En ce temps-la, quelques femmes et filles de Damme vinrent demander à Nele si elle voulait être la fiancée de mai et se cacher dans les broussailles avec le fiancé qu’on lui trouverait ; car, disaient les femmes, non sans jalousie, il n’est pas un seul homme jeune, en tout Damme et aux environs qui ne voudrait se fiancer à toi, qui restes si belle, sage et fraîche : don de sorcière, sans doute.
– Commères, répondait Nele, dites aux jeunes hommes qui me recherchent : Le cœur de Nele n’est point ici, mais à celui qui vaque pour délivrer la terre des pères. Et si je suis fraîche, ainsi que vous le dites, ce n’est pas don de sorcière, mais de santé.

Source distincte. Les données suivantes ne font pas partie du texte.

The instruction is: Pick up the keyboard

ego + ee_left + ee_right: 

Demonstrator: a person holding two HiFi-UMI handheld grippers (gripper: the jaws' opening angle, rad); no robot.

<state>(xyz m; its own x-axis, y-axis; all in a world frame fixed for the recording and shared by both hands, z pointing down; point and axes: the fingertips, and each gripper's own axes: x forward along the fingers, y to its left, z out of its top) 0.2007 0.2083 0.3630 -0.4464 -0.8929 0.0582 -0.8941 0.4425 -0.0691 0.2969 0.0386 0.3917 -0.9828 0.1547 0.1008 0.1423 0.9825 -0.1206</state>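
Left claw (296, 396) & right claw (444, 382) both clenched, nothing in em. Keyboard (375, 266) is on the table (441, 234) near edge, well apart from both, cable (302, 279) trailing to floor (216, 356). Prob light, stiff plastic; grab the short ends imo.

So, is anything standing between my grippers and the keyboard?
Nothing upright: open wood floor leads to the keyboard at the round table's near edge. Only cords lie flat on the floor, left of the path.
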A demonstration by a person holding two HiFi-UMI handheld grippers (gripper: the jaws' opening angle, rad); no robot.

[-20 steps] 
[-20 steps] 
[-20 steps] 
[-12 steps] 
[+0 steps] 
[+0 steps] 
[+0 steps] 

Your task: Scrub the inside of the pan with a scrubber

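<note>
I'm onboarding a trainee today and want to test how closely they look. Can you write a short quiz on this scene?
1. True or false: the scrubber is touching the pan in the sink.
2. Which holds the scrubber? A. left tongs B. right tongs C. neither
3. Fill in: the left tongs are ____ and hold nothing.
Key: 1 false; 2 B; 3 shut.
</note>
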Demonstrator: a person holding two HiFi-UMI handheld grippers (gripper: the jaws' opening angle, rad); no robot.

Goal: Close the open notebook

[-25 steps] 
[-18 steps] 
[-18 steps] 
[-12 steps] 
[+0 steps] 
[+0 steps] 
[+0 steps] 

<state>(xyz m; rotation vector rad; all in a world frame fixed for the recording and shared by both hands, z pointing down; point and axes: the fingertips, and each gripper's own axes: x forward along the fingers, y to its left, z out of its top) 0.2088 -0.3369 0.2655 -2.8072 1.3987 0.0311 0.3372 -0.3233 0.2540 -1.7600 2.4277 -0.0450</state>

Les commères répondaient :
– Katheline est soupçonnée, toutefois.
– Ne croyez point aux paroles des méchants, répondait Nele, Katheline n’est point sorcière. Messieurs de la justice lui brûlèrent des étoupes sur la tête et Dieu la frappa de folie.
Et Katheline hochant la tête dans un coin où elle était accroupie, disait :
– Ôtez le feu, il reviendra, Hanske, mon mignon.
Les commères demandant quel était ce Hanske, Nele répondait :
– C’est le fils de Claes, mon frère de lait, qu’elle croit avoir perdu depuis que Dieu l’a frappée.
Et les bonnes commères donnaient des patards d’argent à Katheline. Et quand ils étaient neufs, elle les montrait à quelqu’un que nul ne voyait, disant :
– Je suis riche, riche d’argent reluisant. Viens, Hanske, mon mignon ; je payerai mes amours.
Et les commères s’en étant allées, Nele pleurait en la chaumine solitaire. Et elle songeait à Ulenspiegel vaquant dans les lointains pays sans qu’elle le pût suivre, et à Katheline qui gémissant : « Ôtez le feu ! » tenait souvent à deux mains sa poitrine, montrant par là que le feu de folie brûlait la tête et le corps fiévreusement.
Et dans l’entre-temps, le fiancé et la fiancée de mai se cachèrent dans les herbes.
Celui ou celle qui trouvait l’un d’eux, était, selon le sexe de sa trouvaille et le sien, roi ou reine de la fête.
Nele entendit les cris de joie des garçons et des filles lorsque la fiancée de mai fut trouvée au bord d’un fossé, cachée dans les hautes herbes.
Et elle pleurait songeant au doux temps où on la cherchait, elle et son ami Ulenspiegel.